> [WHAT TO WORK ON]
Write out the data again in full, keeping every character the same.
▼
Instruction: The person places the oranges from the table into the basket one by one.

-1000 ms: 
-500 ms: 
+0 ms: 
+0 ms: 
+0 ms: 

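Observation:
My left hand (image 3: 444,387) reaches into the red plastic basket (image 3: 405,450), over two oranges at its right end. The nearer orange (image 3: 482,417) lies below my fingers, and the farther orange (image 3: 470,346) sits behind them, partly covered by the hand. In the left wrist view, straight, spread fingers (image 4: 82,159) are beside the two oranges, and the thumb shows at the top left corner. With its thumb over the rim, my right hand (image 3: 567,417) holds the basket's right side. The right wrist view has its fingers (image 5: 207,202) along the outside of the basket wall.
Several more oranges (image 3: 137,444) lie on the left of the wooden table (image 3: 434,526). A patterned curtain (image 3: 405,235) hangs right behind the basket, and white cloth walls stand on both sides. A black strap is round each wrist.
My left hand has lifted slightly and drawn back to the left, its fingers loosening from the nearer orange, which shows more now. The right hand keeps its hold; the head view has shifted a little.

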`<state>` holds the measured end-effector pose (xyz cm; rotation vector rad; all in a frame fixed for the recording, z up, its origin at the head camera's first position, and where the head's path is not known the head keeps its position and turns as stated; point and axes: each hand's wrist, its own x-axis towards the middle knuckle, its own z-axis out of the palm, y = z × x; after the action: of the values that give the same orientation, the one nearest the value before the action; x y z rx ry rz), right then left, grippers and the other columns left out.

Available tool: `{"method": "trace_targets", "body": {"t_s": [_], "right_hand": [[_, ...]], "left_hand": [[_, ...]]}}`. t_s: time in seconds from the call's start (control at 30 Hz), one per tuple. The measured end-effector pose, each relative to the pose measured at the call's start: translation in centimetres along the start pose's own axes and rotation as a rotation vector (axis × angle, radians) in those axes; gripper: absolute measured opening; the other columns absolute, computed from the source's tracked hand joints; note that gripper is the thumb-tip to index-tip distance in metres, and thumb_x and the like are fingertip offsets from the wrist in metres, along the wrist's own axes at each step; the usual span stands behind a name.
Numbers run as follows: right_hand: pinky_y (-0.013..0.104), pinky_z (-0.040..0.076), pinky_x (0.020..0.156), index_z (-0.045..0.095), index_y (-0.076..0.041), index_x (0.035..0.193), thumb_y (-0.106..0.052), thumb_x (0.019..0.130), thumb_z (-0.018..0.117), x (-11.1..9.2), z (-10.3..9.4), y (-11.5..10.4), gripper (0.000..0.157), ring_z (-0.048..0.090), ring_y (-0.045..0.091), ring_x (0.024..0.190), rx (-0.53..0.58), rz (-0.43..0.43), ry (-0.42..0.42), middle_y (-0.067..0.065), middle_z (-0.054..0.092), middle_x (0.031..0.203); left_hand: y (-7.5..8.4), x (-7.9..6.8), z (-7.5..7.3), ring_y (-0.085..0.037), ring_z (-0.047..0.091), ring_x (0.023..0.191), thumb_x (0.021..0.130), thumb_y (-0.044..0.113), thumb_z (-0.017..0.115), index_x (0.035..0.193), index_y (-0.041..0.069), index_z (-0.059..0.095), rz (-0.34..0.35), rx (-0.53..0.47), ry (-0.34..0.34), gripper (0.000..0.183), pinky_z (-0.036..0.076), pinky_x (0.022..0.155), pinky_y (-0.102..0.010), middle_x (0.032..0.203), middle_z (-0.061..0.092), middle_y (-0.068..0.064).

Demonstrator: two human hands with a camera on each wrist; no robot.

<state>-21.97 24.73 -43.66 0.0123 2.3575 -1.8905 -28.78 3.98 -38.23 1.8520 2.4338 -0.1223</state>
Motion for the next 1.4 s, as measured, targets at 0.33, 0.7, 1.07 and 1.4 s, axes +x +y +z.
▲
> [COMPLETED EXERCISE]
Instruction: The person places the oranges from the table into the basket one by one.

-1000 ms: 
-500 ms: 
+0 ms: 
+0 ms: 
+0 ms: 

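Observation:
My left hand (image 3: 444,387) reaches into the red plastic basket (image 3: 405,450), over two oranges at its right end. The nearer orange (image 3: 482,417) lies below my fingers, and the farther orange (image 3: 470,346) sits behind them, partly covered by the hand. In the left wrist view, straight, spread fingers (image 4: 82,159) are beside the two oranges, and the thumb shows at the top left corner. With its thumb over the rim, my right hand (image 3: 567,417) holds the basket's right side. The right wrist view has its fingers (image 5: 207,202) along the outside of the basket wall.
Several more oranges (image 3: 137,444) lie on the left of the wooden table (image 3: 434,526). A patterned curtain (image 3: 405,235) hangs right behind the basket, and white cloth walls stand on both sides. A black strap is round each wrist.
My left hand has lifted slightly and drawn back to the left, its fingers loosening from the nearer orange, which shows more now. The right hand keeps its hold; the head view has shifted a little.
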
`<state>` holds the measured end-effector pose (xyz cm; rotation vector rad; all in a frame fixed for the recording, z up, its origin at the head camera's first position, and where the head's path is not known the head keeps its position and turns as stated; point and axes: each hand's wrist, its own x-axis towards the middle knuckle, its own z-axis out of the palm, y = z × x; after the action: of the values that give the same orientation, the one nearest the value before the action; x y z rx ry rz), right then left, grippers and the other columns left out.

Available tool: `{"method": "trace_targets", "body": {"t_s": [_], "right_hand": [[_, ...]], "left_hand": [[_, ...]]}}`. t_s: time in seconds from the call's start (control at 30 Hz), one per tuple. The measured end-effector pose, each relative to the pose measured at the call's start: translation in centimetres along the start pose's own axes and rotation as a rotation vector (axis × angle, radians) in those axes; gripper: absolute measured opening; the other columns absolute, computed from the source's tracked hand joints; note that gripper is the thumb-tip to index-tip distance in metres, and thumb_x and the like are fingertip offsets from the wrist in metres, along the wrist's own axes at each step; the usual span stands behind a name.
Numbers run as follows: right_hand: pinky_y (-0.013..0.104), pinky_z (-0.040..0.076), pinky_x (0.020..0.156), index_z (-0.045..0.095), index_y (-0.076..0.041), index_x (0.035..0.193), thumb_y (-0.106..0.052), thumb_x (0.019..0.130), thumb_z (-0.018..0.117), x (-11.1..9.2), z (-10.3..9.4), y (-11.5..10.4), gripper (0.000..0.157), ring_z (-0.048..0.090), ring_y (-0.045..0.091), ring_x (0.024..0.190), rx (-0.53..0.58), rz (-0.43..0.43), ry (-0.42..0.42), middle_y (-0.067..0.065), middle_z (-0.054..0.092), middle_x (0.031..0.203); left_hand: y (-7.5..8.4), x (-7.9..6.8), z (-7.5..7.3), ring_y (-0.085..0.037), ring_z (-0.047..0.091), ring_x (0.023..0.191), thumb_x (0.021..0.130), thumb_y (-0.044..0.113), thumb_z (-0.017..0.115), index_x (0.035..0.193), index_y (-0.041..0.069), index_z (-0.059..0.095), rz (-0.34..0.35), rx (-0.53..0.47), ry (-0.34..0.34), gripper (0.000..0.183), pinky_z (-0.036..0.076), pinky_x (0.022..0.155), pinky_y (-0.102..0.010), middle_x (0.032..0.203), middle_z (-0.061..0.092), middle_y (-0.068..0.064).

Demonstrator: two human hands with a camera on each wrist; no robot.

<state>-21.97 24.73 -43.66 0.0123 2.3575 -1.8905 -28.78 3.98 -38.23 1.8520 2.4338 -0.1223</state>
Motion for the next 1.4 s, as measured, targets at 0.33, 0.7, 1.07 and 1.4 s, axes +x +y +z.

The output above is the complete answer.